§ **Task statement**:
What is asked for is the whole listing, given again word for word.
Material provided Start Marker
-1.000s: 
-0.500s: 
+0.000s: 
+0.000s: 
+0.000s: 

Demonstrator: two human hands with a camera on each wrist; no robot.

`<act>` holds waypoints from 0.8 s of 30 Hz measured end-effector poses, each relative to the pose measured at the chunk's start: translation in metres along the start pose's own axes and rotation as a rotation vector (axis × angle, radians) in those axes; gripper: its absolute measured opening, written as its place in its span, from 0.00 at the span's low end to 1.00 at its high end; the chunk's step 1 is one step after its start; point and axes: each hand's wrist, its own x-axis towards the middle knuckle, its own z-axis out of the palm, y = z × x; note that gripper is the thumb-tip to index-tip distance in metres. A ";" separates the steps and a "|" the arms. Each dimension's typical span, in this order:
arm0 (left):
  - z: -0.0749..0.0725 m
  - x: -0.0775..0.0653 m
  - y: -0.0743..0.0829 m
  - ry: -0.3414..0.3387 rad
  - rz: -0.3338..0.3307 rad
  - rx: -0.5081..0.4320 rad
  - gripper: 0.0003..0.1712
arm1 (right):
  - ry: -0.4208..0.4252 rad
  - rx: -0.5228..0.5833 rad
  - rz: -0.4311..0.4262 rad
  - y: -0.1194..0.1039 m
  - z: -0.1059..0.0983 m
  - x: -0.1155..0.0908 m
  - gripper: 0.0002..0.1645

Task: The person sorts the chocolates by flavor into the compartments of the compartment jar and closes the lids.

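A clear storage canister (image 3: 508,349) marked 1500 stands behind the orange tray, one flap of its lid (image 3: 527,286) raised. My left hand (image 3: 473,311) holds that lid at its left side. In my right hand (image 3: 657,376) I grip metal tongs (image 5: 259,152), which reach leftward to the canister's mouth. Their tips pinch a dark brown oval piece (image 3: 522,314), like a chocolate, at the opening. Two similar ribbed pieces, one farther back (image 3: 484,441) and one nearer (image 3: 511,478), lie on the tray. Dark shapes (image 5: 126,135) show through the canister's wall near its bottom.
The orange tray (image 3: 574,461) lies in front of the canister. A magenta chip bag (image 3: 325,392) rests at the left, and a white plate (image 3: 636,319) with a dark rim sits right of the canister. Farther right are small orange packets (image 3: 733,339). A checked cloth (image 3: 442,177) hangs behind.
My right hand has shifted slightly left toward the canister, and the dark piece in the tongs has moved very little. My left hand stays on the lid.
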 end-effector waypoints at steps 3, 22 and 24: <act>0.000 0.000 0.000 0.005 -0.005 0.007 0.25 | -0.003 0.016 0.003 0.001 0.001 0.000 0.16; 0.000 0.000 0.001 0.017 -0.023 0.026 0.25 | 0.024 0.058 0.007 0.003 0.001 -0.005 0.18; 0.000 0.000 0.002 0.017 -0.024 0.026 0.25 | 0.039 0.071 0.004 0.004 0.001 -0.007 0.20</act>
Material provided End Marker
§ **Solution to this exercise**:
-1.000s: 
-0.500s: 
+0.000s: 
+0.000s: 
+0.000s: 

Demonstrator: two human hands with a camera on each wrist; no robot.

`<act>` holds waypoints from 0.8 s of 30 Hz measured end-effector poses, each relative to the pose measured at the chunk's start: translation in metres along the start pose's own axes and rotation as a rotation vector (axis × angle, radians) in those axes; gripper: its absolute measured opening, written as its place in its span, from 0.00 at the span's low end to 1.00 at its high end; the chunk's step 1 is one step after its start; point and axes: each hand's wrist, its own x-axis towards the middle knuckle, its own z-axis out of the palm, y = z × x; note that gripper is the thumb-tip to index-tip distance in metres. A ";" separates the steps and a "|" the arms. Each dimension's typical span, in this order:
arm0 (left):
  - z: -0.0749..0.0725 m
  - x: -0.0775..0.0653 m
  - y: -0.0743..0.0829 m
  - ry: -0.3414..0.3387 rad
  - rz: -0.3338..0.3307 rad
  - rx: -0.5081..0.4320 rad
  - gripper: 0.0003..0.1712
arm1 (right):
  - ry: -0.4208..0.4252 rad
  - rx: -0.5228..0.5833 rad
  - rz: -0.4311..0.4262 rad
  - y: -0.1194..0.1039 m
  - z: -0.1059..0.0983 m
  - x: -0.1155..0.0908 m
  - gripper: 0.0002..0.1645

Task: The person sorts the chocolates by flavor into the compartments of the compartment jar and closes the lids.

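A clear storage canister (image 3: 508,349) marked 1500 stands behind the orange tray, one flap of its lid (image 3: 527,286) raised. My left hand (image 3: 473,311) holds that lid at its left side. In my right hand (image 3: 657,376) I grip metal tongs (image 5: 259,152), which reach leftward to the canister's mouth. Their tips pinch a dark brown oval piece (image 3: 522,314), like a chocolate, at the opening. Two similar ribbed pieces, one farther back (image 3: 484,441) and one nearer (image 3: 511,478), lie on the tray. Dark shapes (image 5: 126,135) show through the canister's wall near its bottom.
The orange tray (image 3: 574,461) lies in front of the canister. A magenta chip bag (image 3: 325,392) rests at the left, and a white plate (image 3: 636,319) with a dark rim sits right of the canister. Farther right are small orange packets (image 3: 733,339). A checked cloth (image 3: 442,177) hangs behind.
My right hand has shifted slightly left toward the canister, and the dark piece in the tongs has moved very little. My left hand stays on the lid.
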 end-effector waypoints at steps 3, 22 and 24: <act>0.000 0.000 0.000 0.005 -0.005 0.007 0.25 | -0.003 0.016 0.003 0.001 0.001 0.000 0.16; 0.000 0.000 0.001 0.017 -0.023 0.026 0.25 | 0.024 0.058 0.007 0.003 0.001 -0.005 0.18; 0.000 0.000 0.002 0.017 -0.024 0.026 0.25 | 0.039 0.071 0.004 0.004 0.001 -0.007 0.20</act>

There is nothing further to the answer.